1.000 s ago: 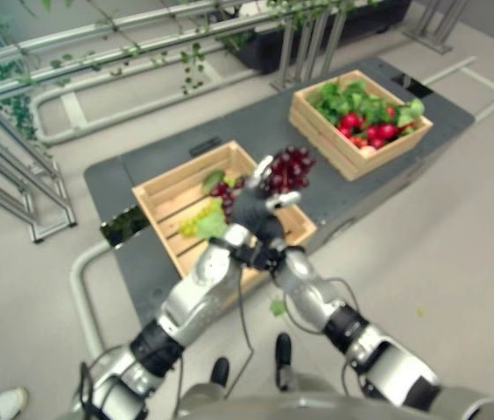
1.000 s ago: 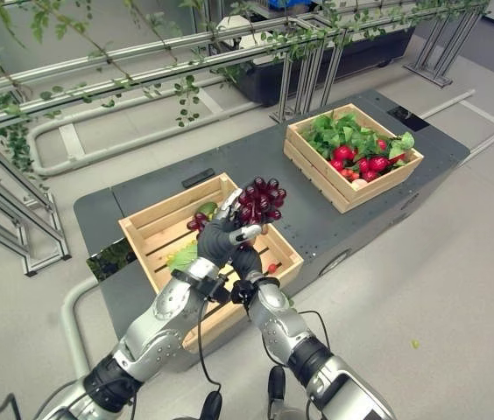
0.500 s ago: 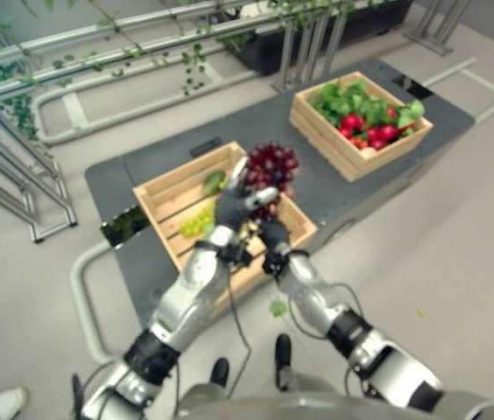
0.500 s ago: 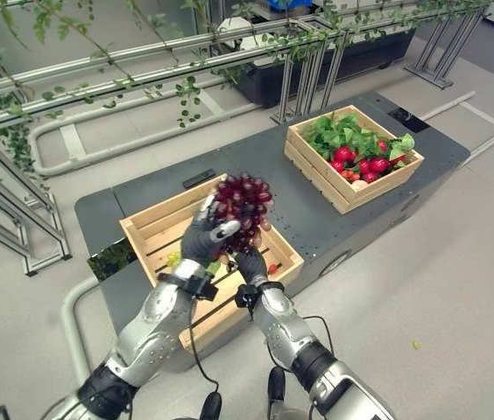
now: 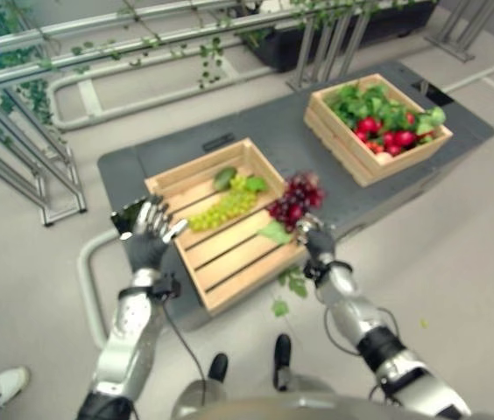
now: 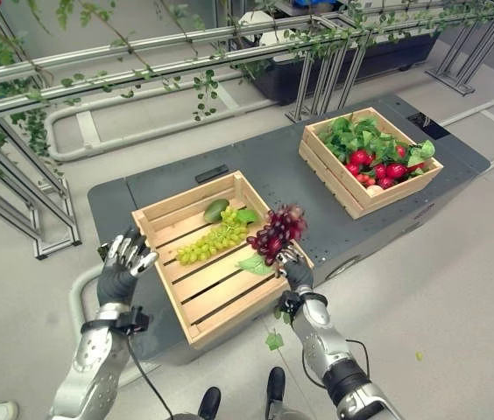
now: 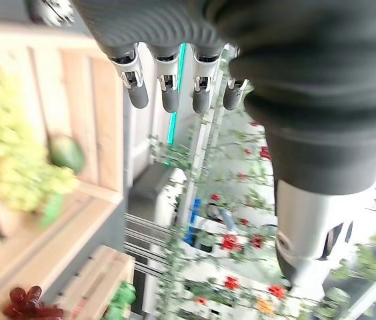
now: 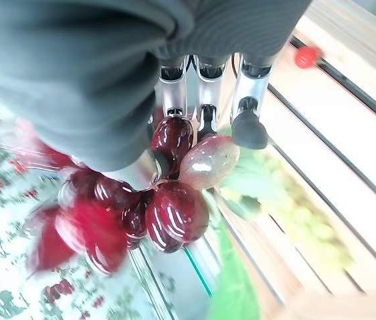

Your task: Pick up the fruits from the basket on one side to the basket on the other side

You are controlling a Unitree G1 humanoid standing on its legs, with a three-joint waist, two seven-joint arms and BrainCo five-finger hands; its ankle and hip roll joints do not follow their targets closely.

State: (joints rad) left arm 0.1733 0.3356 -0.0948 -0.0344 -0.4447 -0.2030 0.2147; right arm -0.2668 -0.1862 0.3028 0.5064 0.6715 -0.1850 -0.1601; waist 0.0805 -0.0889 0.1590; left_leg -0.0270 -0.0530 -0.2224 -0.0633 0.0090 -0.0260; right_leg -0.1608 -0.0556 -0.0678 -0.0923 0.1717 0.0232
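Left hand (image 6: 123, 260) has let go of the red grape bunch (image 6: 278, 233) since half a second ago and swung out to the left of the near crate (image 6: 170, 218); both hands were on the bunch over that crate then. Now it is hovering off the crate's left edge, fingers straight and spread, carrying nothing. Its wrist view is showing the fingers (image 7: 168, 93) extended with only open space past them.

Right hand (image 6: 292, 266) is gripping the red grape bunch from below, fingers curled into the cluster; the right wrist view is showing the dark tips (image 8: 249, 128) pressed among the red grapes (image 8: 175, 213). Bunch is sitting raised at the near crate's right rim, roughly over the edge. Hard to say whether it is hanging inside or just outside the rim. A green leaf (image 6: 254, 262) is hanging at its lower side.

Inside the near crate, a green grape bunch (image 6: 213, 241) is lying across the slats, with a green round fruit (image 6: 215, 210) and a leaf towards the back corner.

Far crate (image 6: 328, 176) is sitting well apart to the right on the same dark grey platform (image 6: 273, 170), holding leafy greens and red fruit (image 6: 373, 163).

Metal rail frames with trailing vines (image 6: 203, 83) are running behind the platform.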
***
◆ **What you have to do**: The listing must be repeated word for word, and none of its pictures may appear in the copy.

◆ **Output for this exercise**:
1.000 s ago: 
1.000 s ago: 
0.500 s ago: 
0.500 s ago: 
now: 
now: 
now: 
now: 

Your task: Pick up the fruits from the basket on one side to the basket on the other side

You are controlling a Unitree G1 humanoid standing on its legs, with a three-joint waist, two seven-joint arms and BrainCo five-finger hands; its ankle and hip roll joints do not follow their targets closely.

State: (joints rad) left arm 0.1733 0.3356 -0.0948 -0.0344 -0.4447 -0.2030 0.2147; right arm -0.2668 -0.1862 0.3028 0.5064 0.6715 -0.1850 -0.1601; waist 0.0805 -0.0889 0.1590; left_leg -0.0270 -0.0530 -0.2224 -0.0633 0.0090 -0.0260; right_leg -0.1608 -0.0556 -0.0678 -0.0923 0.1717 0.0232
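Left hand (image 6: 123, 260) has let go of the red grape bunch (image 6: 278, 233) since half a second ago and swung out to the left of the near crate (image 6: 170, 218); both hands were on the bunch over that crate then. Now it is hovering off the crate's left edge, fingers straight and spread, carrying nothing. Its wrist view is showing the fingers (image 7: 168, 93) extended with only open space past them.

Right hand (image 6: 292, 266) is gripping the red grape bunch from below, fingers curled into the cluster; the right wrist view is showing the dark tips (image 8: 249, 128) pressed among the red grapes (image 8: 175, 213). Bunch is sitting raised at the near crate's right rim, roughly over the edge. Hard to say whether it is hanging inside or just outside the rim. A green leaf (image 6: 254, 262) is hanging at its lower side.

Inside the near crate, a green grape bunch (image 6: 213, 241) is lying across the slats, with a green round fruit (image 6: 215, 210) and a leaf towards the back corner.

Far crate (image 6: 328, 176) is sitting well apart to the right on the same dark grey platform (image 6: 273, 170), holding leafy greens and red fruit (image 6: 373, 163).

Metal rail frames with trailing vines (image 6: 203, 83) are running behind the platform.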

The response is now finished.